Some years ago, my wife took a guitar class in college. She learned some basic stuff, and did well. My heart soared with pride and my eyes welled up with tears when I heard her play with her class. Playing music has been so inextricably linked to my well-being and happiness for nearly all my life, and I was thrilled to see her join the party.
But for a myriad of reasons, she didn’t stick with it (those reasons included going back to college and getting a Master’s degree, running a business and raising kids, lest anyone be tempted to chalk it up to laziness.) My sons both play, so maybe 3 guitar players in a family is enough, right?
But our kids have all moved out.

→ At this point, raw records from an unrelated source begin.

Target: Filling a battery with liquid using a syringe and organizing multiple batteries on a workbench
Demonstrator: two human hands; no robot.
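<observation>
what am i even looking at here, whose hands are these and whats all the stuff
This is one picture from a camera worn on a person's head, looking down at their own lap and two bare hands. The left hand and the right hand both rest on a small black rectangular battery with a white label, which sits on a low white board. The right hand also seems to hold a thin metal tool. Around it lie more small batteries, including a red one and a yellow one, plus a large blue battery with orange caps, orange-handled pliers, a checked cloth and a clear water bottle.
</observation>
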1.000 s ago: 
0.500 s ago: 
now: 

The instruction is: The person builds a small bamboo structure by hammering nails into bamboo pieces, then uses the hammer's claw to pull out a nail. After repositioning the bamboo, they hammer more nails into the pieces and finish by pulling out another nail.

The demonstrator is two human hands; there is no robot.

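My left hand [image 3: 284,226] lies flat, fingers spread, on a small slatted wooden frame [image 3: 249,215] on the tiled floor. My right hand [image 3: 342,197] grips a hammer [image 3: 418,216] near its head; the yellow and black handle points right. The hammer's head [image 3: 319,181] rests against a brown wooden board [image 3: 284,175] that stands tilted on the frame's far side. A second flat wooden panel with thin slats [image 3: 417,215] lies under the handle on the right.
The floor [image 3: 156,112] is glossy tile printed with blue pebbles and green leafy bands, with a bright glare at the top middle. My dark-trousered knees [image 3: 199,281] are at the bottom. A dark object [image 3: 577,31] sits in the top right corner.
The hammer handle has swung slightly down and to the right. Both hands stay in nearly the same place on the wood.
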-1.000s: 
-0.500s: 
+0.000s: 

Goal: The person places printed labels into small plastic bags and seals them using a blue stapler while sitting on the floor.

The Master’s degree hangs proudly on the wall. Cassy began considering playing guitar again. I, of course was thrilled. Then my oldest son took my second best guitar home with him to replace one that had broken, so we were short a decent playable guitar. Then, last week, my wife bid on an acoustic guitar at a local charity auction and lo! We had enough guitars again!
I made an unfortunate discovery. My enthusiasm for Cassy taking guitar up again was actually a deterrent. It’s kind of like when you pick up a leash to offer to take your dog for a walk, and the dog gets so excited, you can’t even put the leash on. I am trying to be SO helpful, SO encouraging that it’s inhibiting her efforts. Imagine that!
My answer to every question is just so full of hyperbole that she can’t process it. Example:
Cassy: So this is a G7?
Me: Yes! Hear how that sounds? Now, slide your finger up from the F to the G, and you have the G Major – hear the difference? You can use those 7th chords as a “warning” that the song’s about to switch to the 4 chord! Isn’t that cool!!!!!!
Cassy: So, you’re saying this IS the G7? Can you leave the room now?
You see, one of the best things about music is, every new thing you learn is a key to even more wonderful things, and I keep trying to reveal everything at once to Cassy, in my excitement. I’ve forgotten about when successfully forming a clear sounding chord was an achievement unto itself.
So, I am trying to find a middle ground, a respectful distance, where I can encourage Cassy, be available to answer any questions, offer tips (when asked, of course) and allow her to rediscover the joys of playing music. It breaks my heart that I have rein myself in like this, but if it finally results in us playing music together it’ll be all right. When we sing together in the car, she naturally seeks a tenor part above mine – should be a winning act!